GSA’s Missed Deadline Slows Implementation of E-Procurement and Other Cloud Services
December 31 marks more than the final day for working in the last of your 2012 resolutions … it’s also the federal government’s self-imposed deadline to authorize cloud service providers with quick acquisition status. While this causes obvious contract management issues as agencies await word on security clearances and purchasing approvals, potential vendors are also left dangling as they wait to hear if they have been certified after a fairly grueling application process.
In response to requests for status updates, the General Services Administration, which runs FedRamp, has stated the approvals can be expected to start going out toward the end of the year. For many of the service providers that began the process in June and absorbed the cost of complying with federal security and procedural mandates, the wait will continue a while longer.
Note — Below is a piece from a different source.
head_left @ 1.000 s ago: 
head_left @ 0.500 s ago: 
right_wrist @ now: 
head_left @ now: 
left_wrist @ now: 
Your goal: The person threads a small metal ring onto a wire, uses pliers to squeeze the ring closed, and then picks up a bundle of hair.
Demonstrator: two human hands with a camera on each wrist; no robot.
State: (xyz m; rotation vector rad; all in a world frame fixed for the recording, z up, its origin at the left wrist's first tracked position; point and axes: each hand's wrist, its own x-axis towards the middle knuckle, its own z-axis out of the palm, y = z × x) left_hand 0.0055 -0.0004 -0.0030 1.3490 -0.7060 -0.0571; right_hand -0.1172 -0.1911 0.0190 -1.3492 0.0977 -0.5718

While most providers have managed to satisfy security standards, it’s financial and auditing questions that seem to be holding up the process. Of the 80 service providers that applied, only 10 to 12 are expected to be cleared following an auditing process that took up to 1,000 hours.
According to NextGov, the GSA expects that FedRamp will reduce expenditures by utilizing shared clouds in lieu of large computer rooms. “The Obama administration expects to save about $5 billion annually by shuttering roughly 40 percent of the government’s data centers. By axing duplicative audits, agencies could pocket between 30 percent to 40 percent of their usual testing and procurement expenses.”
Thus far, multiple federal agencies have already secured cloud services for e-procurement, inventory management and other previously paper-based processes. The Obama administration’s Cloud-First Initiative is credited with saving approximately $5.5 billion in IT costs since its inception two years ago.